To set up full-text search for a table, we need to do two things:

  • Create a new FTS virtual table associated with our table
  • Populate that FTS table with the data that we would like to be able to run searches against

Configuration

Datasette provides a number of configuration options. These can be set using the --config name:value option to datasette serve.

We can set multiple configuration options at once like

$ datasette dc-wikia-data.db --config default_page_size:50 \
    --config sql_time_limit_ms:3500 \
    --config max_returned_rows:2000

among many config options, the most frequently used are:

  • default_page_size - The default number of rows returned by the table page. We can over-ride this on a per-page basis using the ?_size=80 querystring parameter, provided we do not specify a value higher than the max_returned_rows setting. We can set this default using --config like so:
$ datasette dc-wikia-data.db --config default_page_size:50
  • max_returned_rows - Datasette returns a maximum of 1,000 rows of data at a time. You can increase or decrease this limit like so:
$ datasette dc-wikia-data.db --config max_returned_rows:2000

Customization

Datasette provides a number of ways of customizing the way data is displayed. Like

  • Custom CSS and JavaScript - we can specify a custom metadata file like this:
$ datasette dc-wikia-data.db --metadata metadata.json

And in metadata.json file can include links like this:

{
    "extra_css_urls": [
        "https://simonwillison.net/static/css/all.bf8cd891642c.css"
    ],
    "extra_js_urls": [
        "https://code.jquery.com/jquery-3.2.1.slim.min.js"
    ]
}

The extra CSS and JavaScript files will be linked in the <head> of every page.
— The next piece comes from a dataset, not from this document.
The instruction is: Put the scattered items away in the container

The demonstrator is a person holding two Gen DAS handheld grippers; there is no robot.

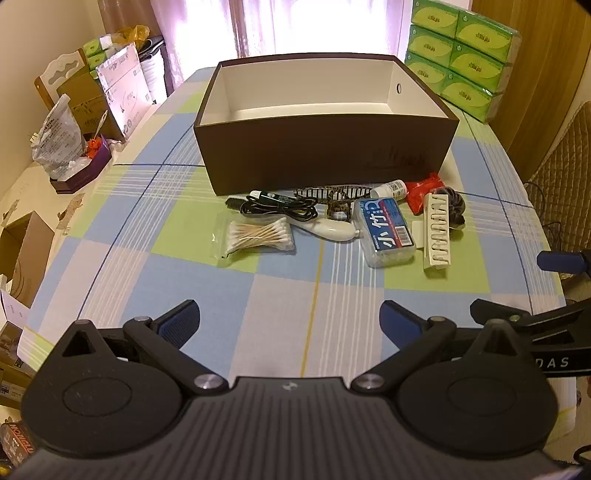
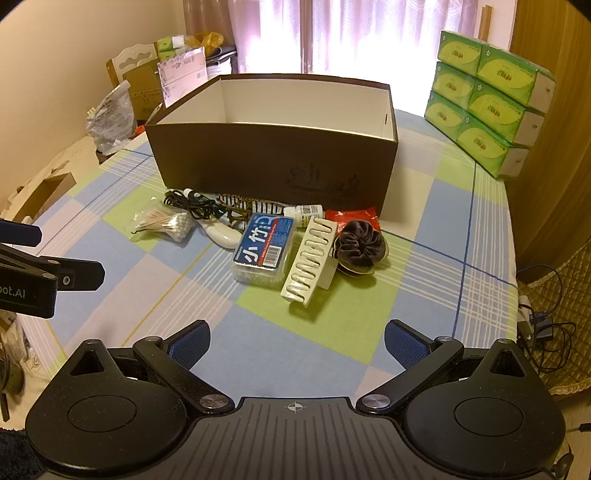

  • Custom templates - We can over-ride the default templates by specifying a custom --template-dir like this:
$ datasette dc-wikia-data.db --template-dir=mytemplates/

Thank you for reading the Agiliq blog. This article was written by Anmol Akhilesh on Jul 12, 2019 in datasettesqlitepythonapi .

You can subscribe ⚛ to our blog.

We love building amazing apps for web and mobile for our clients. If you are looking for development help, contact us today ✉.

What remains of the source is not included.